Le terme de « monde » est encore plus difficile. Comme tous les mots simples, d'usage courant, il est compliqué et contient beaucoup de sens. Le sens le plus général, c'est celui d'une structure socio-historique. Ici, je propose un peu de philologie afin de pénétrer vraiment dans le sens du mot. Dans les langues germaniques, world en anglais, Welt en allemand, l'étymologie est précisément wer-alt, une « époque humaine », limitée dans le temps. C'est le sens qu'a fini par avoir le mot équivalent dans les langues romanes : monde, mondo, mundo... Mais à l'origine de ces mots romans, il y a le latin mundus. Or mundus signifiait un emplacement où, lors de la construction d'une cité, c'est-à-dire le début d'une politisation, les habitants de la terre, avant de devenir citoyens, plaçaient une poignée de la terre de leurs territoires. Le mundus était donc à l'origine un rappel du dehors, un foyer de ressources, un pôle d'attraction, et il a fini par avoir un sens esthétique. Il est significatif que l'on n'ait retenu de ce sens esthétique que le négatif : « immonde ». C'est comme si, depuis longtemps, homo historicus s'était résigné à vivre dans un monde immonde, et même à s'y complaire, ne se rendant plus du tout compte de ce qu'il a perdu, de ce qui lui manque.
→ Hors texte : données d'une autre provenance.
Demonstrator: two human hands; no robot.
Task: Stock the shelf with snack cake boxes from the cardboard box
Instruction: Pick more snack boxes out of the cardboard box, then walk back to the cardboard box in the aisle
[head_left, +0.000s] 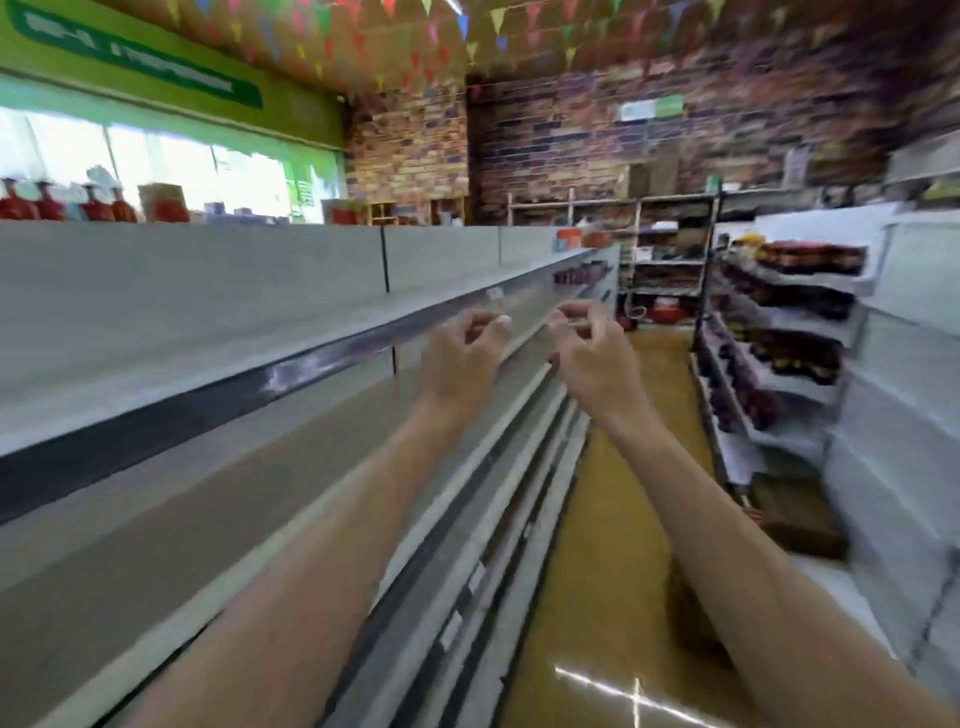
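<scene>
Two hands hang out in front of me over the aisle, both bare and both carrying nothing: my left hand (465, 345) has its fingers loosely curled in toward the thumb, and my right hand (589, 348) is curled much the same, perhaps pinching something tiny and pale, though the blur is too heavy for me to tell. The shelf (218, 332) I mean to stock runs along my left, long, grey and bare on its upper tier, with a dark price strip along its front edge. Neither the cardboard box nor any snack cake boxes show in this view, so I judge the stocking is yet to start or I am between loads. To do this step well, I would look down and find the carton first, then take the boxes squarely with both hands and set them flush against the back panel, faces outward. Opposite, on my right, stocked shelves (800, 312) hold dark jars or packets, and the yellow floor (623, 519) runs between.
</scene>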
Pour « vivre poétiquement » sur la terre, il ne s'agit pas seulement de savourer un poème consolateur de temps en temps, mais de se sentir exister dans un espace-temps où circulent les grands courants poétiques de la planète.
La petite phrase "habiter poétiquement le monde" est devenue depuis quelques temps un murmure dans les marges.